Consider the following two sets of measurements.
Study Participant     Initial Test      Retest
A                              1                    2
B                              3                    4
C                              5                    6
D                              7                    8
E                              9                    10

Below is a scatterplot with a line of best fit that visually represents the correlation between the initial test data and retest data.


We assume that any variations in measurements are due to random error.  If systematic errors occur, the correlation will not be affected because initial test scores will still be associated with retest scores, in relative terms.

However, the results of a reliable test should be reproducible, that is scores from repetitive testing should be in agreement with each other.  The data above have a high degree of correlation, but are not perfectly in agreement, meaning differences between initial test scores and retest scores exist.

Consider the following two sets of measurements.
Study Participant     Initial Test      Retest
A                              1                    1
B                              3                    3
C                              5                    5
D                              7                    7
E                              9                    9

The data above are perfectly correlated and in perfect agreement.  These data suggest that this test has perfect reliability.  So, the decision as to whether or not a test or measurement method is reliable should be based on the extent of correlation and agreement between repetitive testing.

Errors in measurements may be due to one or more sources and cause one to make incorrect inferences as to whether or not a test is reliable.  One possible source of measurement error is the interval between testing periods.  Intervals should be large enough so that the effects of confounding variables like fatigue and learning are minimized or nullified.  Yet, intervals should be small enough so that a true change in a measured variable does not occur.  An example of measurement error due to inadequate intervals between testing periods is measuring acute pain related to orthopaedic trauma over an extended period of time.  A true improvement in pain may result in data that are uncorrelated or have lack of agreement between times at which pain is assessed.

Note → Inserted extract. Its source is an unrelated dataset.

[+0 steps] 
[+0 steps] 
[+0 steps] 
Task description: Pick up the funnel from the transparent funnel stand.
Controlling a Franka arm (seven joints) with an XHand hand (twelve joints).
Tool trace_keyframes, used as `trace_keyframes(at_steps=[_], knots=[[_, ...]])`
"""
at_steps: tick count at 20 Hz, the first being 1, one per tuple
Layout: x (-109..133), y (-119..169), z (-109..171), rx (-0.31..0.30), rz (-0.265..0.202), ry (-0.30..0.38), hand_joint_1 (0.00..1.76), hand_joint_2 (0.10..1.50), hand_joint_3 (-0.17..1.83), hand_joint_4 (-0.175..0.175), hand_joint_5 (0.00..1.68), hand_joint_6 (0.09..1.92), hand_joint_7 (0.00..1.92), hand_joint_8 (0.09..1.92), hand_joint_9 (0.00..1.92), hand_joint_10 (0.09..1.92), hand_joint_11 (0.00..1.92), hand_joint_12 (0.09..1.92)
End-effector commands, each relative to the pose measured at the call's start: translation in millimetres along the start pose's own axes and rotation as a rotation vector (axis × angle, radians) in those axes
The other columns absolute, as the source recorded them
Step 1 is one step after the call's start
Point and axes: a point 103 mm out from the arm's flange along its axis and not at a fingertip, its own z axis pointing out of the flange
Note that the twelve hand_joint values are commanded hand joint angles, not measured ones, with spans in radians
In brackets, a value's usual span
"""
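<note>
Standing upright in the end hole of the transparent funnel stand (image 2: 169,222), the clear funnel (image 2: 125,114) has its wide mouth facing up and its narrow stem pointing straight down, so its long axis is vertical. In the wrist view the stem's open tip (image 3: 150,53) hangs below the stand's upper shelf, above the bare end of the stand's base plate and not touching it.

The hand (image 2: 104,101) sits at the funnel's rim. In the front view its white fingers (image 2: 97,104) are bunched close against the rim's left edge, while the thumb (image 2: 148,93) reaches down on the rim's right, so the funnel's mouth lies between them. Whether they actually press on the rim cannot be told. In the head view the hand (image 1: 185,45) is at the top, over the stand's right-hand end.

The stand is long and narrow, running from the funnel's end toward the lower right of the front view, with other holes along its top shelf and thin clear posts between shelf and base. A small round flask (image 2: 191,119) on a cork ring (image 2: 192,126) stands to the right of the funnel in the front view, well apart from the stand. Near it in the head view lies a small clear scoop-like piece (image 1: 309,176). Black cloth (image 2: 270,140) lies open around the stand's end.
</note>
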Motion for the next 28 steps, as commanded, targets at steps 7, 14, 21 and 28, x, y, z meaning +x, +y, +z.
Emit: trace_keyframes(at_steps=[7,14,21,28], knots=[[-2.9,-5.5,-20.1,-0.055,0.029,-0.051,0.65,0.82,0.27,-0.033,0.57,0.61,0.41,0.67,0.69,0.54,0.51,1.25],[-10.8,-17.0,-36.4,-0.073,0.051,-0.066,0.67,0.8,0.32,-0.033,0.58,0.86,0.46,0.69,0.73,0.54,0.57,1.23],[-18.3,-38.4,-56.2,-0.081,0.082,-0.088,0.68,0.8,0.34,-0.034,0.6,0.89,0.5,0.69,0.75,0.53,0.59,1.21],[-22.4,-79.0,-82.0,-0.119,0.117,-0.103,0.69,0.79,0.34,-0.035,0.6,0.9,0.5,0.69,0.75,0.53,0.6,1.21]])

Another issue that can make reliability challenging (if not impossible) to determine is the effect of the first test on the second test, which is referred to as carryover or testing effects.  Carryover effects can occur with repeated measurements that result in a change in the measurement with subsequent testing.  Carryover effects can occur with repeated physical performance testing.  The measurement of physical performance could change between tests due to a motor learning effect (practice effect).  One way to minimize carryover effects is to require a person to perform a series of familiarization tests, where measurements are compared after the outcome measure has stabilized.  Once the measurement has stabilized, an initial test can be performed and compared to retesting.

Human error can also result in measurement error.  Many measurements require an individual to administer a test.  The individual who performs a test or collects the measurement data can be referred to as a rater.  Because of the potential of rater measurement error, many studies investigate the intra-rater or inter-rater reliability of a testing methodology.  Intra-rater reliability is the ability of one person to conduct a test or collect measurement data in a reproducible manner.  Inter-rater reliability concerns the differences in measurements between individuals.